Exploring scientific research on landslide assessment and management

Finally, the access to the indicators view as a data visualization tool to make sense of the ingested statistical data, complements this analysis workflow allowing the user to investigate on different aspects related to landslides, from the “water stress level” to the “water exploitation index”, to name a few of the time series already cleaned and ingested.

3 Conclusions and Further Work

The results discussed in this article show the potential impact of the proposed data-driven global observatory in contexts like water resources and climate change preparedness (already including a focus on floods as water-related events), and the scaling potential to address landslides, as already demonstrated with the results shown. This integrated system is capable of monitoring in real-time worldwide news and social media, statistics, published science, weather and many other data streams that are identified as useful and can provide complementary value to those considered already. The scaling capability of this intelligent system allows it to be deployed in the context of other global problems where there is enough data to provide useful and meaningful contribution, either in other aspects of the climate crisis to better plan response, in addressing other epidemiological concerns to serve as early warning, or in addressing a new focus in the context of data science for social good.

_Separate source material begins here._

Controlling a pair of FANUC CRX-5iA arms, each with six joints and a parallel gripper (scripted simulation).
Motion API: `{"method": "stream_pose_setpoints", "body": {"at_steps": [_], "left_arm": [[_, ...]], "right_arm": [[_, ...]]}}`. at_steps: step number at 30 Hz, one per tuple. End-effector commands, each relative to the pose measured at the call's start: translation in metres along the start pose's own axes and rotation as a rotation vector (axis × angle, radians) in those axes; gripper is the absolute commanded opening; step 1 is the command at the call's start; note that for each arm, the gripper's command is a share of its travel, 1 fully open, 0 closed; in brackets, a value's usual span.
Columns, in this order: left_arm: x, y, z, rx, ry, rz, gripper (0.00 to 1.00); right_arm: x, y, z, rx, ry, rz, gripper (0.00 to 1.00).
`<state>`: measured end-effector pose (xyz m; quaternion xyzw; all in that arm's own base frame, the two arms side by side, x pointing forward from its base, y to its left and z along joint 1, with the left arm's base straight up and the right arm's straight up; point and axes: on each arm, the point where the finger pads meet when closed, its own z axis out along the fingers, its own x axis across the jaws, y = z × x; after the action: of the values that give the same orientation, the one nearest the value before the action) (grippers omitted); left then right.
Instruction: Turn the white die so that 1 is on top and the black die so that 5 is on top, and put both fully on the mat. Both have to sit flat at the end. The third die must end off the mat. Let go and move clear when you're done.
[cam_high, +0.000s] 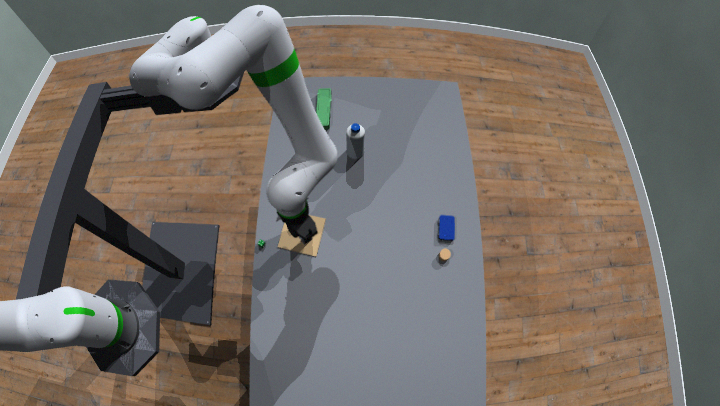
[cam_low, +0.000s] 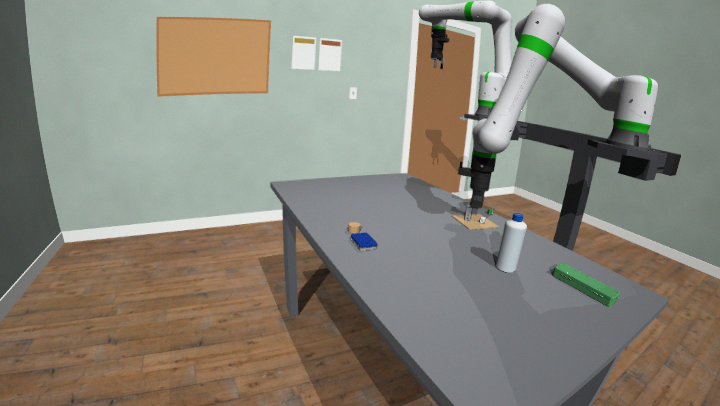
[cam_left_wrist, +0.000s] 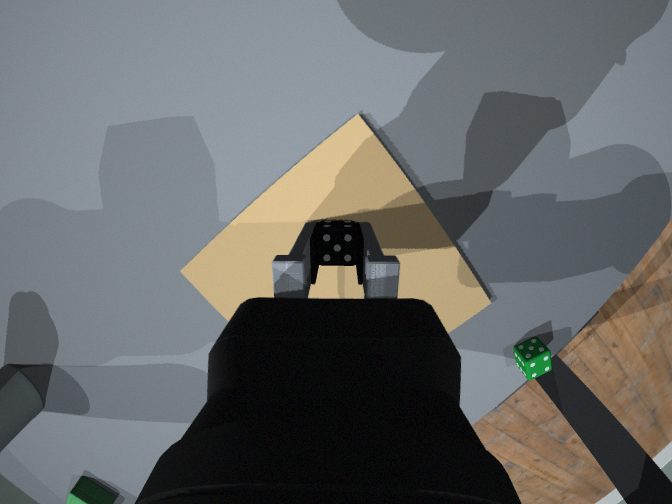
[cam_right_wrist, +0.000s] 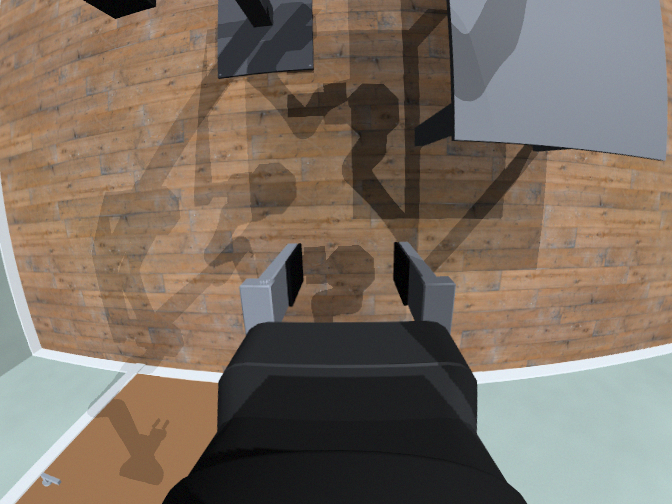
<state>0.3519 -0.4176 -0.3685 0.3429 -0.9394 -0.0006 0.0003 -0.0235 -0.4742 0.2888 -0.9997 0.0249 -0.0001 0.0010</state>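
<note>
My left gripper (cam_high: 308, 238) (cam_low: 472, 215) (cam_left_wrist: 337, 241) is shut on the black die (cam_left_wrist: 337, 244) low over the tan mat (cam_high: 288, 245) (cam_low: 471, 225) (cam_left_wrist: 271, 217). The die's five-pip face points up toward the wrist camera; whether its underside touches the mat cannot be told. The white die (cam_low: 482, 219) is on the mat beside the gripper; its pips are too small to read, and the gripper hides it in the left wrist view. The green die (cam_high: 261, 244) (cam_low: 490, 211) (cam_left_wrist: 532, 358) lies off the mat near the table edge. My right gripper (cam_low: 438, 64) (cam_right_wrist: 347, 261) is open and empty.
A white bottle (cam_high: 355, 143) (cam_low: 511, 247) and a green block (cam_high: 324, 108) (cam_low: 585, 284) stand on the left arm's side of the table (cam_high: 403, 302). A blue box (cam_high: 446, 227) (cam_low: 364, 241) and a tan cylinder (cam_high: 444, 254) (cam_low: 354, 227) sit near the far long edge. The right gripper hangs high beyond the table.
</note>
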Motion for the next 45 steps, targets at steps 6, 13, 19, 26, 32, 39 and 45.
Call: {"method": "stream_pose_setpoints", "body": {"at_steps": [6, 13, 19, 26, 32, 39, 45], "left_arm": [[-0.0001, -0.0008, -0.0007, 0.001, 0.0, 0.0, 0.4], [-0.0001, -0.0008, -0.0007, 0.001, 0.0, 0.0, 0.4], [-0.0001, -0.0008, -0.0007, 0.001, 0.0, 0.0, 0.4], [-0.0001, -0.0008, -0.0007, 0.001, 0.0, 0.0, 0.4], [-0.0001, -0.0008, -0.0007, 0.001, 0.0, 0.0, 0.52], [-0.0001, -0.0008, -0.0007, 0.001, 0.0, 0.0, 0.7], [-0.0001, -0.0008, -0.0007, 0.001, 0.0, 0.0, 0.7]], "right_arm": [[-0.0002, 0.0002, -0.0009, -0.002, 0.0, 0.0, 1.0], [-0.0002, 0.0002, -0.0009, -0.002, 0.0, 0.0, 1.0], [-0.0002, 0.0002, -0.0009, -0.002, 0.0, 0.0, 1.0], [-0.0002, 0.0002, -0.0009, -0.002, 0.0, 0.0, 1.0], [-0.0002, 0.0002, -0.0009, -0.002, 0.0, 0.0, 1.0], [-0.0002, 0.0002, -0.0009, -0.002, 0.0, 0.0, 1.0], [-0.0002, 0.0002, -0.0009, -0.002, 0.0, 0.0, 1.0]]}}
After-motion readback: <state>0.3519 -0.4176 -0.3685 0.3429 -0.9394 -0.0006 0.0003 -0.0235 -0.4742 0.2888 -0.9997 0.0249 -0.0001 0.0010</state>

We are now working on extending this system to further integrate the information retrieved with the focus on landslide-related topics. The user will be able to explore a wide range of indicators and compare trends on a global and local level throughout a meaningful timeline. We will also be reusing EC-funded open datasets and initiatives in order to ingest this information as European-level indicators to complement the analysis.

Moreover, we are investigating the optimal long-term forecasting and data visualization that can contribute to climate change preparedness, integrating the knowledge obtained from the appropriate application of text mining methods to indicators, research and news, and elaborating on the impact of that change in landscape monitoring-specific problems.

Furthermore, we will be further investigating the validity of the localization of this Observatory, integrating some of the local data that can be provided by the user, and customizing news sources to their own priorities, as well as making available data exploration dashboards that allow for further insight and evidence-based policy.

The gained expertise on how to build a web observatory in the field of water management in order to support the implementation of the SDG6 “Clean water and sanitation” will be used to develop a web landslide observatory that may be used for the implementation of the SDG13 Climate Change and other SDGs, where landslides are seen as threatening factor, and other international strategies and policies, including the Kyoto Landslide Commitment 2020 for Global Promotion of Understanding and Reducing Landslide Disaster Risk. The observatory development can also be seen as a contribution to UNESCO Intergovernmental Hydrological Programme Phase IX (IHP-IX OIP).